__WHAT THE EXERCISE ASKS__
Please output the listing that follows exactly, but keep all images out.

__DATA SEGMENT__
+ + + + +

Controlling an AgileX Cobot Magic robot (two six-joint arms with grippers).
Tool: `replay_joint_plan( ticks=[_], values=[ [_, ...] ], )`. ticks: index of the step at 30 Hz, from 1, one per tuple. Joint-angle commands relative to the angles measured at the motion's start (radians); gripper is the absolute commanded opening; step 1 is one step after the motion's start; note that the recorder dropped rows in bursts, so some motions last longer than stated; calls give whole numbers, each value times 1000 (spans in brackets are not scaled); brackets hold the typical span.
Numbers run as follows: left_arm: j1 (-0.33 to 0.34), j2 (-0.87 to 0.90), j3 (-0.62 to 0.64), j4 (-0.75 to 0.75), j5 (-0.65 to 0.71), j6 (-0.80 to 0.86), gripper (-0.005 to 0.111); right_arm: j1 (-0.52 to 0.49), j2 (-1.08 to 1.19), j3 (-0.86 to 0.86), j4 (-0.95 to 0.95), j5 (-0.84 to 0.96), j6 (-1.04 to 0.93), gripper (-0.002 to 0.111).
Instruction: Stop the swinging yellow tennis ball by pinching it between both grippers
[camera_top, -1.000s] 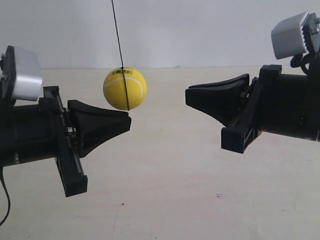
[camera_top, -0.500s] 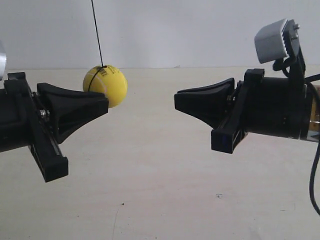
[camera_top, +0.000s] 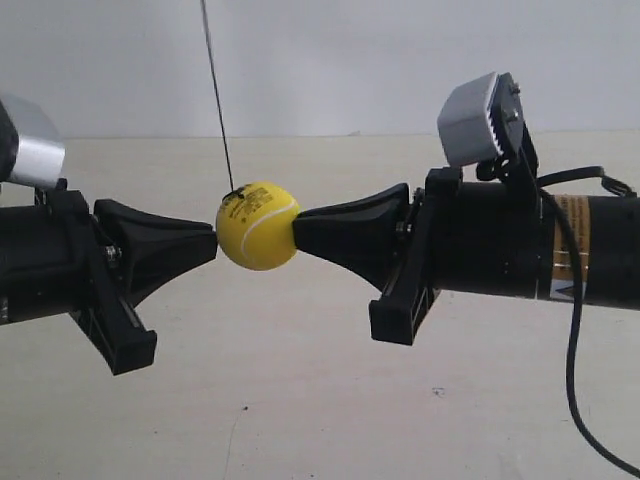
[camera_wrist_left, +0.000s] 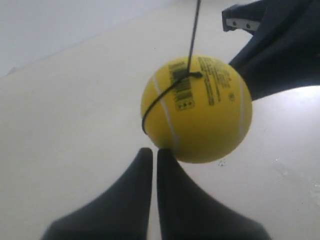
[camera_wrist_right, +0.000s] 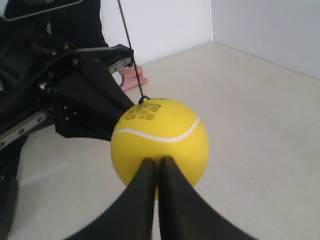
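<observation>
The yellow tennis ball (camera_top: 258, 225) hangs on a thin dark string (camera_top: 215, 90) above the table. It is pinched between two black cone tips. The gripper at the exterior view's left (camera_top: 210, 240) touches its left side, and the gripper at the exterior view's right (camera_top: 298, 225) presses its right side. In the left wrist view my left gripper (camera_wrist_left: 151, 151) is shut, one tip touching the ball (camera_wrist_left: 200, 110) below its black label. In the right wrist view my right gripper (camera_wrist_right: 156, 161) is shut, both tips against the ball (camera_wrist_right: 160, 135). Neither gripper has anything between its own fingers.
A pale tabletop (camera_top: 300, 400) lies below, with a white wall (camera_top: 350, 60) behind. A black cable (camera_top: 575, 350) loops down from the arm at the exterior view's right. A pinkish, hand-like shape (camera_wrist_right: 131, 77) shows beyond the far arm in the right wrist view.
The ball swung left, then back toward the middle. The arm at the exterior view's right pushed leftward and lower onto it; the tip of the arm at the exterior view's left now touches its other side.
</observation>
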Motion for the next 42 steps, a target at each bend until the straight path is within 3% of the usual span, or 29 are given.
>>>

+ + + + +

__ANSWER SPACE__
Controlling an AgileX Cobot Magic robot (two six-joint arms with grippers).
Tool: `replay_joint_plan( ticks=[_], values=[ [_, ...] ], )`. ticks: index of the step at 30 Hz, from 1, one per tuple. Joint-angle commands relative to the angles measured at the motion's start (radians); gripper is the absolute commanded opening; step 1 is one step after the motion's start; note that the recorder dropped rows in bursts, so some motions last longer than stated; calls give whole numbers, each value times 1000 (spans in brackets are not scaled); brackets hold the typical span.
Numbers run as follows: left_arm: j1 (-0.33 to 0.34), j2 (-0.87 to 0.90), j3 (-0.62 to 0.64), j4 (-0.75 to 0.75), j5 (-0.65 to 0.71), j6 (-0.80 to 0.86), gripper (-0.005 to 0.111); right_arm: j1 (-0.52 to 0.49), j2 (-1.08 to 1.19), j3 (-0.86 to 0.86), j4 (-0.95 to 0.95), j5 (-0.84 to 0.96), j6 (-1.04 to 0.93), gripper (-0.002 to 0.111).
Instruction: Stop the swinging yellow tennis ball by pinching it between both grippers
[camera_top, -1.000s] 
[camera_top, -0.500s] 
[camera_top, +0.000s] 
[camera_wrist_left, +0.000s] 
[camera_wrist_right, +0.000s] 
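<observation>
The yellow tennis ball (camera_top: 258, 225) hangs on a thin dark string (camera_top: 215, 90) above the table. It is pinched between two black cone tips. The gripper at the exterior view's left (camera_top: 210, 240) touches its left side, and the gripper at the exterior view's right (camera_top: 298, 225) presses its right side. In the left wrist view my left gripper (camera_wrist_left: 151, 151) is shut, one tip touching the ball (camera_wrist_left: 200, 110) below its black label. In the right wrist view my right gripper (camera_wrist_right: 156, 161) is shut, both tips against the ball (camera_wrist_right: 160, 135). Neither gripper has anything between its own fingers.
A pale tabletop (camera_top: 300, 400) lies below, with a white wall (camera_top: 350, 60) behind. A black cable (camera_top: 575, 350) loops down from the arm at the exterior view's right. A pinkish, hand-like shape (camera_wrist_right: 131, 77) shows beyond the far arm in the right wrist view.
The ball swung left, then back toward the middle. The arm at the exterior view's right pushed leftward and lower onto it; the tip of the arm at the exterior view's left now touches its other side.
</observation>
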Motion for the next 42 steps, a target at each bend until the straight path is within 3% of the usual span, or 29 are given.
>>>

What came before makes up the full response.